Side: More common on the left side due to anatomical differences in vein drainage, but it can affect both sides.

Age of Onset: Often develops during puberty.

Causes:

Faulty or weak valves in the spermatic vein → blood backs up → vein dilates.

Left renal vein compression (nutcracker effect) may also contribute.

Symptoms:

Many cases are asymptomatic (found during infertility evaluation or routine exam).

Some men may notice:

• A dull, aching scrotal pain (worse after standing/exercise, relieved when lying down).

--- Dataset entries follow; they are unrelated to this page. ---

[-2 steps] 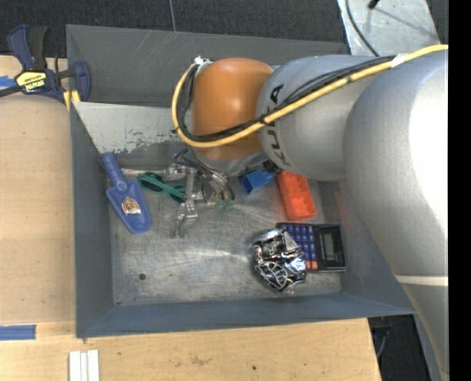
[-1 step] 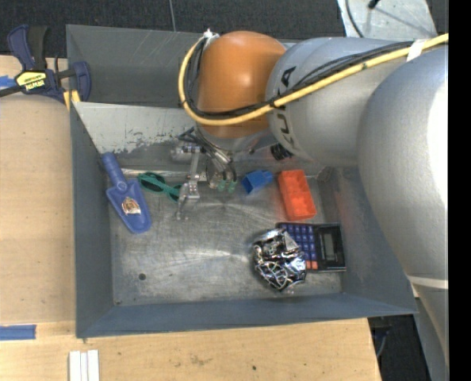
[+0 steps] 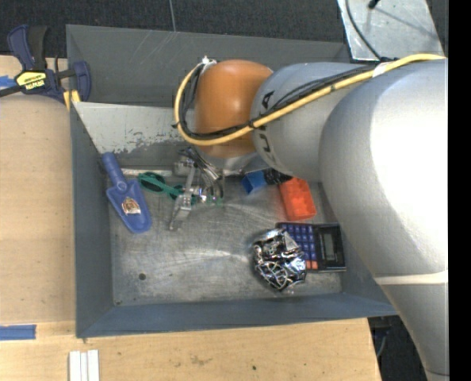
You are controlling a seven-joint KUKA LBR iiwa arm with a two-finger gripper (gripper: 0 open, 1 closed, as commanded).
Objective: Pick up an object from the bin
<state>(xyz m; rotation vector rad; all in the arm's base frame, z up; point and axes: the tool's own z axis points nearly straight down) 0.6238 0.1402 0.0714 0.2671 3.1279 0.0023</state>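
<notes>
Green-handled tool (image 3: 158, 184) lies on the floor of the grey bin (image 3: 89, 252), toward the back and left of the middle, its handles pointing at the left wall. We see the gripper (image 3: 189, 197) hanging low at the tool's right end, just beside it or touching it; we cannot tell which. Nor can we tell whether the gripper is released or clenched, and we see nothing that we could call held. Above it sits the arm's orange cover (image 3: 224, 101), ringed by a yellow cable (image 3: 315, 94).

We count six things in the bin, one of each kind. A blue scoop (image 3: 124, 197) lies just left of the tool, near the left wall, its handle toward the back. A small blue block (image 3: 254, 181) and an orange block (image 3: 297, 198) lie right of the gripper, close under the arm. A dark calculator (image 3: 323, 244) rests near the front right corner, and a crumpled black-and-silver wad (image 3: 279, 262) lies against its left side.

We find the front left part of the floor bare, from the scoop to the front wall and across to the wad. The arm covers the right side of the bin.
</notes>
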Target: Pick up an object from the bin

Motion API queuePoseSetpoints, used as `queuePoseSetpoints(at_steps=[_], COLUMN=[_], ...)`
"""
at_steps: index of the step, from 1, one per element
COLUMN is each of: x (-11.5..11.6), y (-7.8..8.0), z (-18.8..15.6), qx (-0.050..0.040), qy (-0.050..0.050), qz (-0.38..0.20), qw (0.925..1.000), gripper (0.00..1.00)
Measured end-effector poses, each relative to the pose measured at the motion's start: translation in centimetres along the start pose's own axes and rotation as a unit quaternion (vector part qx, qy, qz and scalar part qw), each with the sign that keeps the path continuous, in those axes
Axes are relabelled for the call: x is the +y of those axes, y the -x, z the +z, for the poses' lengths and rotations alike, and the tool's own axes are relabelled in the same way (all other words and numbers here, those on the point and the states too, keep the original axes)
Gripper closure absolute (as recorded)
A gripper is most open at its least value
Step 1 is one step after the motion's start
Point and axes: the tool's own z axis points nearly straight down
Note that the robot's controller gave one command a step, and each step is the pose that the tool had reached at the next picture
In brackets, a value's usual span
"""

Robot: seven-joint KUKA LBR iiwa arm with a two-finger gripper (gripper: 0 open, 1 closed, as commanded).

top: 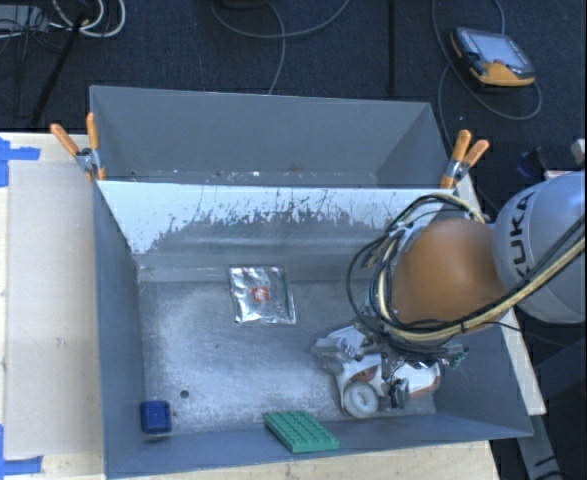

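Where the gripper (398,376) stands low in the near right corner of the bin (173,348), a white round piece (358,399) lies just beside it among grey scraps (335,346). Judged light, stiff and smooth; grip across its rim. The arm (548,253) reaches in from the right, wrist down. Gripper opening and hold: cannot tell.

Arm (548,248): letters "UKA" on its pale casing, right of the frame.
Foil packet (262,295): red mark, unreadable.
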Motion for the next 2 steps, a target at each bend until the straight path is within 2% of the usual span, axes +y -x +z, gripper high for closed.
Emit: queuePoseSetpoints(at_steps=[1, 2], x=[-0.21, -0.07], y=[0.51, -0.14], z=[-0.37, 0.07], qx=[-0.0082, 0.001], qy=[-0.005, 0.0], qz=[0.0, 0.002], qw=[1.0, 1.0], gripper=[1.0, 0.0])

• Testicular atrophy (affected testicle smaller).

• A "bag of worms" feel on palpation of the scrotum.

  Complications:

Male infertility: Varicoceles can impair sperm production and function due to:

• Increased scrotal temperature

• Oxidative stress

• Impaired blood flow and oxygen supply

Testicular growth arrest in adolescents.

Diagnosis:

Physical examination: Graded based on palpability/visibility (Grade I–III).

Scrotal ultrasound with Doppler: Confirms diagnosis and measures reflux/vein diameter.

Treatment:

Not all varicoceles need treatment (if asymptomatic and fertility is not a concern).

Indications for treatment:

• Infertility with abnormal semen parameters

• Testicular atrophy in adolescents

• Symptomatic pain

Options:

• Surgical ligation (varicocelectomy) – open, laparoscopic, or microsurgical (preferred due to fewer recurrences).

• Percutaneous embolization – minimally invasive, blocks blood flow to varicocele.